**Exercise details**. Word for word, restate the listing that follows and leave out the images.

**Given data**.
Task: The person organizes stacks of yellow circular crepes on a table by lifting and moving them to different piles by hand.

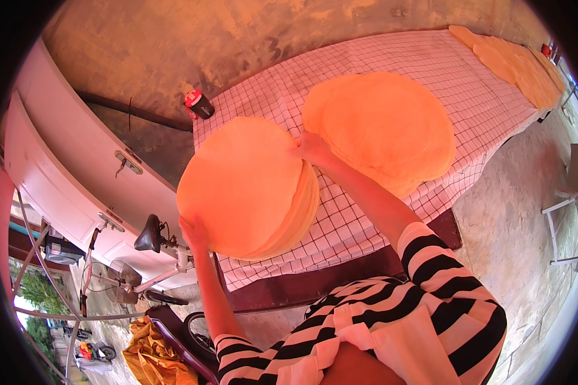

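A tall stack of thin round flatbreads (244,186), orange in this light, sits on a checked cloth (359,224) over the table. At the near left edge of its top sheet, my left hand (194,232) is closed with the fingertips on the rim. My right hand (313,147) pinches the same sheet's edge on the opposite, right side. The sheet lies nearly flat over the layers below. Just beyond my right hand lies a second, wider pile of flatbreads (385,125), its edges uneven.
A dark cup with a red lid (199,104) stands at the table's far left corner. More folded sheets (514,67) lie at the far right end. White doors (77,147) and a bicycle (151,234) are on the left, an orange cloth (151,356) below them.
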### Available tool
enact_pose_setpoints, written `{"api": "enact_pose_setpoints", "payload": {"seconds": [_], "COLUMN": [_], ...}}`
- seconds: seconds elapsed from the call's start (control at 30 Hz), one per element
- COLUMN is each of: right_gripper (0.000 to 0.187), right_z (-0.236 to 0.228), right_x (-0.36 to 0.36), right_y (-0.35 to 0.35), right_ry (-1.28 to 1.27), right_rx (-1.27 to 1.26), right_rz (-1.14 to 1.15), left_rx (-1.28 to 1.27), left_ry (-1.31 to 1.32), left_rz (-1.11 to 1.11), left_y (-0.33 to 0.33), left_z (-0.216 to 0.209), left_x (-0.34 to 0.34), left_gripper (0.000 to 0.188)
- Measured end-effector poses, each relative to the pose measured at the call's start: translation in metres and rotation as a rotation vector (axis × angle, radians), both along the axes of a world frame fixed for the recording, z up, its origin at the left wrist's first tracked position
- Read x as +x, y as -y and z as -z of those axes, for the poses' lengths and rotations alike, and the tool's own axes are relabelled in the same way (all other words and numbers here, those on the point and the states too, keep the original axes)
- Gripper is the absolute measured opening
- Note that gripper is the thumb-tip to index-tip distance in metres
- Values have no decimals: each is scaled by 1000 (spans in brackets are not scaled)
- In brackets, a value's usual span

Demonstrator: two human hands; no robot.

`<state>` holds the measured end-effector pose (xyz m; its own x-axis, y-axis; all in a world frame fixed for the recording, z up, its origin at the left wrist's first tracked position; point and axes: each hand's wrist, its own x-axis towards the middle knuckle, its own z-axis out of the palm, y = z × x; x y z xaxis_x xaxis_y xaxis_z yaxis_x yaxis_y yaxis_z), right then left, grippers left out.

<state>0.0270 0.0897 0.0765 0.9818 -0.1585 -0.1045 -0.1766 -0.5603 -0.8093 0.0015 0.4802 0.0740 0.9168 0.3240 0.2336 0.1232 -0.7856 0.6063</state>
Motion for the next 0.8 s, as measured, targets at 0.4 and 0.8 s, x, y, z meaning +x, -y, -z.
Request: {"api": "enact_pose_setpoints", "payload": {"seconds": [0.4, 0.8], "right_gripper": [35, 38], "right_z": [11, -24], "right_x": [5, 4], "right_y": [-1, -9], "right_ry": [13, 62], "right_rx": [141, 94], "right_rz": [30, -27], "left_rx": [-287, -465], "left_ry": [-8, 81], "left_rz": [53, 5], "left_y": [-16, -23], "left_z": [-19, -2], "left_x": [25, 37], "left_gripper": [40, 28]}}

**Your response**.
Task: The person organizes stacks of yellow circular crepes on a table by lifting and moving them to different piles by hand.


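A tall stack of thin round flatbreads (244,186), orange in this light, sits on a checked cloth (359,224) over the table. At the near left edge of its top sheet, my left hand (194,232) is closed with the fingertips on the rim. My right hand (313,147) pinches the same sheet's edge on the opposite, right side. The sheet lies nearly flat over the layers below. Just beyond my right hand lies a second, wider pile of flatbreads (385,125), its edges uneven.
A dark cup with a red lid (199,104) stands at the table's far left corner. More folded sheets (514,67) lie at the far right end. White doors (77,147) and a bicycle (151,234) are on the left, an orange cloth (151,356) below them.
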### Available tool
enact_pose_setpoints, written `{"api": "enact_pose_setpoints", "payload": {"seconds": [_], "COLUMN": [_], ...}}`
- seconds: seconds elapsed from the call's start (control at 30 Hz), one per element
- COLUMN is each of: right_gripper (0.000 to 0.187), right_z (-0.236 to 0.228), right_x (-0.36 to 0.36), right_y (-0.35 to 0.35), right_ry (-1.28 to 1.27), right_rx (-1.27 to 1.26), right_rz (-1.14 to 1.15), left_rx (-1.28 to 1.27), left_ry (-1.31 to 1.32), left_rz (-1.11 to 1.11), left_y (-0.33 to 0.33), left_z (-0.216 to 0.209), left_x (-0.34 to 0.34), left_gripper (0.000 to 0.188)
- Measured end-effector poses, each relative to the pose measured at the call's start: translation in metres and rotation as a rotation vector (axis × angle, radians), both along the axes of a world frame fixed for the recording, z up, its origin at the left wrist's first tracked position
- Read x as +x, y as -y and z as -z of those axes, for the poses' lengths and rotations alike, and the tool's own axes are relabelled in the same way (all other words and numbers here, those on the point and the states too, keep the original axes)
- Gripper is the absolute measured opening
- Note that gripper is the thumb-tip to index-tip distance in metres
- Values have no decimals: each is scaled by 1000 (spans in brackets are not scaled)
- In brackets, a value's usual span

Demonstrator: two human hands; no robot.

`<state>` holds the measured end-effector pose (xyz m; its own x-axis, y-axis; all in a world frame fixed for the recording, z up, its origin at the left wrist's first tracked position; point and axes: each hand's wrist, its own x-axis towards the middle knuckle, its own z-axis out of the palm, y = z × x; x y z xaxis_x xaxis_y xaxis_z yaxis_x yaxis_y yaxis_z), right then left, grippers left out.

<state>0.0270 0.0897 0.0765 0.9818 -0.1585 -0.1045 -0.1766 -0.5603 -0.8093 0.0015 0.4802 0.0740 0.9168 0.3240 0.2336 0.1232 -0.7856 0.6063</state>
Motion for the next 0.8 s, as measured, targets at 0.4 and 0.8 s, x, y, z meaning +x, -y, -z.
Request: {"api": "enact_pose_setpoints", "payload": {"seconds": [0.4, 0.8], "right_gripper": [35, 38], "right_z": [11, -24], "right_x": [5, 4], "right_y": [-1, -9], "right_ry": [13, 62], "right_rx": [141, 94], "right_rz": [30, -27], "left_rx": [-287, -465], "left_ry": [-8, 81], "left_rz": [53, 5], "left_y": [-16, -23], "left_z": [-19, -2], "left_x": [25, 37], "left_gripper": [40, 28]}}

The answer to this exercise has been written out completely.